• [About this task] An exact reproduction of the listing is wanted, with the pictures dropped.

• [Provided data]
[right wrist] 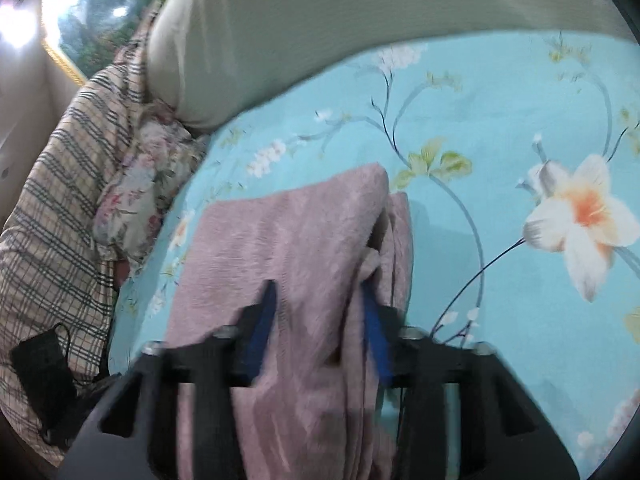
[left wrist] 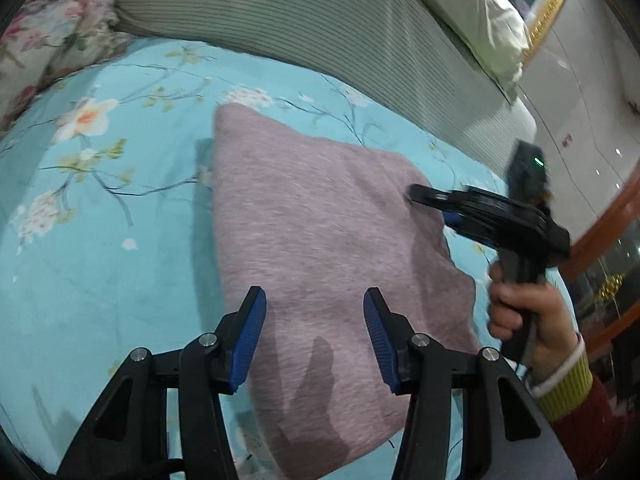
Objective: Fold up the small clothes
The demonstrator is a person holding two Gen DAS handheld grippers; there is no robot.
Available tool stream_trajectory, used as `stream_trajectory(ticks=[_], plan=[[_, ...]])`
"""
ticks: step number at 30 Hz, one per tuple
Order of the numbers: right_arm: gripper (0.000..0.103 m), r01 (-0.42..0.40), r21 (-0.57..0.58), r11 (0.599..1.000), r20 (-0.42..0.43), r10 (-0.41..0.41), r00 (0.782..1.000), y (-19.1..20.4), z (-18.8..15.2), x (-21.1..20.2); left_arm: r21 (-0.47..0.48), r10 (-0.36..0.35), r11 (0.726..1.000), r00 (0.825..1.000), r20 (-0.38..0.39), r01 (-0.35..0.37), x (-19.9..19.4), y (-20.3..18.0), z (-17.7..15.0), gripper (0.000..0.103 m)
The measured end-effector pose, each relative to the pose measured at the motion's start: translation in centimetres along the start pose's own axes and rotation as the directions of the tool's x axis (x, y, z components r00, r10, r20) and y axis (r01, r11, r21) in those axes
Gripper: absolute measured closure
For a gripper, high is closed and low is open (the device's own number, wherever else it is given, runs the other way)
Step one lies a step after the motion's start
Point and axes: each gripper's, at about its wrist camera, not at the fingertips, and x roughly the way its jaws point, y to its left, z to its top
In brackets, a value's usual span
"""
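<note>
Left wrist view showed the mauve knitted garment [left wrist: 320,216] on the turquoise floral bedsheet [left wrist: 100,200], left gripper [left wrist: 315,300] jaws apart above it (nothing clamped), right gripper [left wrist: 416,196] state indiscernible.

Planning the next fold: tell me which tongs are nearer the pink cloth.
Right. The right tongs are in the cloth, with fabric between their fingers at one edge. The left tongs hang open above its near end, apparently clear of it.
</note>
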Motion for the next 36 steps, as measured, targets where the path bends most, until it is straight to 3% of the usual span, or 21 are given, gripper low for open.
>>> stream_trajectory(ticks=[5, 9, 13, 15, 18, 23, 26, 29, 32, 36], plan=[[0.09, -0.049, -0.008, 0.999, 0.11, 0.05, 0.993, 0.5, 0.4, -1.8, 0.036, -0.027, 0.999, 0.999, -0.039, 0.028, 1.1, -0.3, -0.1, 0.053], [0.09, 0.008, 0.06, 0.998, 0.032, -0.01, 0.999, -2.3, -0.4, 0.7, 0.032, -0.001, 0.999, 0.996, -0.095, 0.004, 3.3, 0.1, -0.8, 0.056], [0.083, -0.014, 0.106, 0.994, 0.038, 0.01, 0.999, -3.1, -0.6, -0.1, 0.057, 0.018, 0.998, 0.997, -0.079, -0.014, 2.3, -0.7, -1.1, 0.056], [0.083, 0.005, 0.083, 0.997, 0.07, -0.011, 0.997, -2.0, -0.9, -2.1, 0.051, 0.017, 0.999, 0.997, -0.07, -0.013, 1.4, -0.8, -1.5, 0.056], [0.083, -0.027, 0.033, 0.999, 0.105, 0.024, 0.994, 0.8, -2.9, -5.9, 0.028, 0.003, 1.0, 0.998, -0.057, -0.002, 0.3, -0.6, -2.4, 0.056], [0.083, -0.049, -0.06, 0.997, 0.015, 0.05, 0.999, 4.1, -8.2, -7.7, 0.042, -0.016, 0.999, 0.998, -0.059, 0.018, -1.7, -1.0, -4.3, 0.056], [0.083, 0.013, -0.064, 0.998, -0.016, -0.014, 1.0, 3.5, -11.2, -7.3, 0.087, -0.005, 0.996, 0.997, -0.074, 0.011, -2.0, -1.1, -5.7, 0.056], [0.079, 0.123, 0.001, 0.992, -0.036, -0.123, 0.992, 0.2, -13.1, -6.4, 0.122, 0.068, 0.991, 0.993, -0.097, -0.056, -1.2, -0.9, -7.7, 0.056], [0.071, 0.081, 0.083, 0.993, -0.021, -0.08, 0.997, -1.6, -13.7, -6.5, 0.117, 0.111, 0.988, 0.989, -0.093, -0.1, -0.9, -0.5, -8.9, 0.054], [0.071, 0.133, 0.01, 0.991, -0.014, -0.133, 0.991, -0.2, -13.5, -6.5, 0.069, 0.105, 0.993, 0.991, -0.086, -0.099, -1.1, 0.0, -9.1, 0.053]])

• [Task result]
[right wrist] 
[left wrist] 
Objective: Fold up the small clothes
The demonstrator is a person holding two Gen DAS handheld grippers; there is no robot.
Available tool stream_trajectory, used as `stream_trajectory(ticks=[_], plan=[[_, ...]])`
"""
ticks: step number at 30 Hz, one per tuple
Order of the numbers: right_arm: gripper (0.000..0.103 m), r01 (-0.42..0.40), r21 (-0.57..0.58), r11 (0.599..1.000), r20 (-0.42..0.43), r10 (-0.41..0.41), r00 (0.782..1.000), y (-19.1..20.4), z (-18.8..15.2), x (-21.1..20.2); left_arm: r21 (-0.47..0.48), r10 (-0.36..0.35), r11 (0.726..1.000), r00 (0.825..1.000), r20 (-0.38..0.39), r01 (-0.35..0.37), x (-19.9..19.4), y (-20.3..18.0), z (-17.7..15.0), gripper (0.000..0.103 m)
The measured end-effector pose, each relative to the pose measured at the motion's start: translation in centimetres along the start pose's own axes and rotation as the directions of the tool's x axis (x, y, z components r00, r10, r20) and y axis (r01, r11, r21) in those axes
Gripper: absolute measured closure
For a gripper, high is closed and low is open (the device's own number, wherever else it is given, runs the other way)
Step one lies a step after the motion's start
Point and axes: each gripper's, at about its wrist camera, not at the fingertips, and x roughly the way its jaws point, y to its left, z to its top
In brackets, a value's usual span
"""
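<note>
Left wrist view showed the mauve knitted garment [left wrist: 320,216] on the turquoise floral bedsheet [left wrist: 100,200], left gripper [left wrist: 315,300] jaws apart above it (nothing clamped), right gripper [left wrist: 416,196] state indiscernible.

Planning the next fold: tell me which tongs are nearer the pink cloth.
Right. The right tongs are in the cloth, with fabric between their fingers at one edge. The left tongs hang open above its near end, apparently clear of it.
</note>
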Motion for the next 36 steps, as measured, targets where the path bends most, until it is straight to 3% of the usual span, or 21 are given, gripper low for open.
>>> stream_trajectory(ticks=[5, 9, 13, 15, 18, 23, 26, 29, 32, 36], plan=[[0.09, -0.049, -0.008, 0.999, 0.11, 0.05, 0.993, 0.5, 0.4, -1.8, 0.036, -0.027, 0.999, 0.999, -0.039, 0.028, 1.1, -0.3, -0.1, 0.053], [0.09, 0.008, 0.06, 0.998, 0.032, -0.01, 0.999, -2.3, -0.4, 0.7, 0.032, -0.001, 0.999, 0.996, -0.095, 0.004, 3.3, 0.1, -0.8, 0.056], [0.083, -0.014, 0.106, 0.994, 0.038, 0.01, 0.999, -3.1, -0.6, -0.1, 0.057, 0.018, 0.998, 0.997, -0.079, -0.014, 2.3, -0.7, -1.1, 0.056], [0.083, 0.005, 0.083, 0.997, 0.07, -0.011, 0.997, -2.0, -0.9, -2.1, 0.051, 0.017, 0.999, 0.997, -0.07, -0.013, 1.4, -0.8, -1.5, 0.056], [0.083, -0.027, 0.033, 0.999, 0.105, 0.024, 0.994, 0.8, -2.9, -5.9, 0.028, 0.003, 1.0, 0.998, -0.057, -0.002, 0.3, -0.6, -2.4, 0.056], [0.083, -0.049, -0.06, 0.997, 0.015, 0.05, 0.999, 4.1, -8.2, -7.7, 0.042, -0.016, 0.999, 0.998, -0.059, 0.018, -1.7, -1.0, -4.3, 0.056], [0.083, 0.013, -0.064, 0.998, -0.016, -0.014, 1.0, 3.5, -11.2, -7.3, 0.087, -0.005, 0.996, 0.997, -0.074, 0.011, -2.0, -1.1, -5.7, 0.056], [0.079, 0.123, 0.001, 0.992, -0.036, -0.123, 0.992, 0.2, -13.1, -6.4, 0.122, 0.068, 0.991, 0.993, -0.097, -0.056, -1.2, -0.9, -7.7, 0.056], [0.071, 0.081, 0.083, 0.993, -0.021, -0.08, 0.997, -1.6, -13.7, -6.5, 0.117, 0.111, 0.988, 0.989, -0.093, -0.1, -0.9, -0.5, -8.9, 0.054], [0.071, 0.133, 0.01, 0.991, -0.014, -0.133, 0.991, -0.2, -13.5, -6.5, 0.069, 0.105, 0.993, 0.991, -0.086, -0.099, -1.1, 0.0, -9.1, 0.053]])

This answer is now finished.